Return the data below unchanged, without images.

Collected material:
▽

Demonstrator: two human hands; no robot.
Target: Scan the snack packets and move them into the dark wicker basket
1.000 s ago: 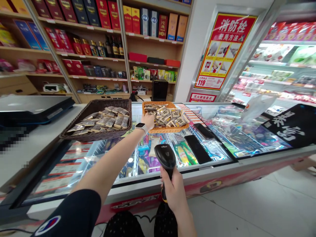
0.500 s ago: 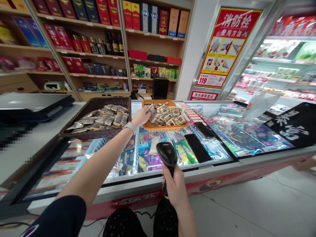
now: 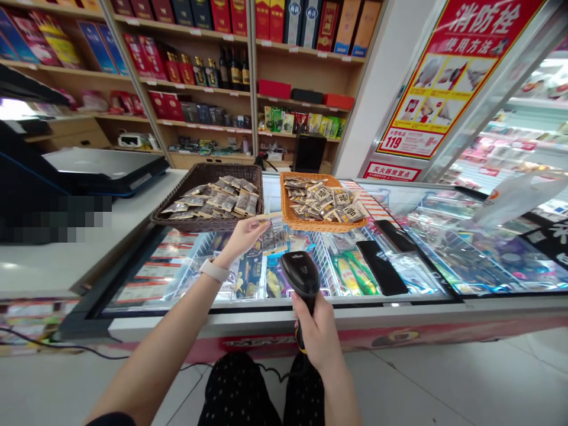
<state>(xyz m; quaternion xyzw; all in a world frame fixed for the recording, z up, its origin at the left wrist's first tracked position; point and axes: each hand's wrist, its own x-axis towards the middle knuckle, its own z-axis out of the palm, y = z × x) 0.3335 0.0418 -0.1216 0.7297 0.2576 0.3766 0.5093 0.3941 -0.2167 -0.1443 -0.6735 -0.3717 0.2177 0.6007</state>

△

Response box:
Demonstrator: two human hands; no robot.
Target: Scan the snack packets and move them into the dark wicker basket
1.000 s ago: 
0.500 s ago: 
now: 
<state>(xyz m; quaternion xyzw; all in a world frame fixed for the recording, z up, its origin at the left wrist's first tracked position; point and axes: each hand's wrist, its own x-axis towards the middle knuckle, its own z-axis out of the palm, y = z × x) 0.3335 0.0418 -0.1216 0.7297 0.2576 0.3766 0.5093 0.3941 -0.2167 -0.1443 -0.6735 -0.3717 0.2177 0.6007</state>

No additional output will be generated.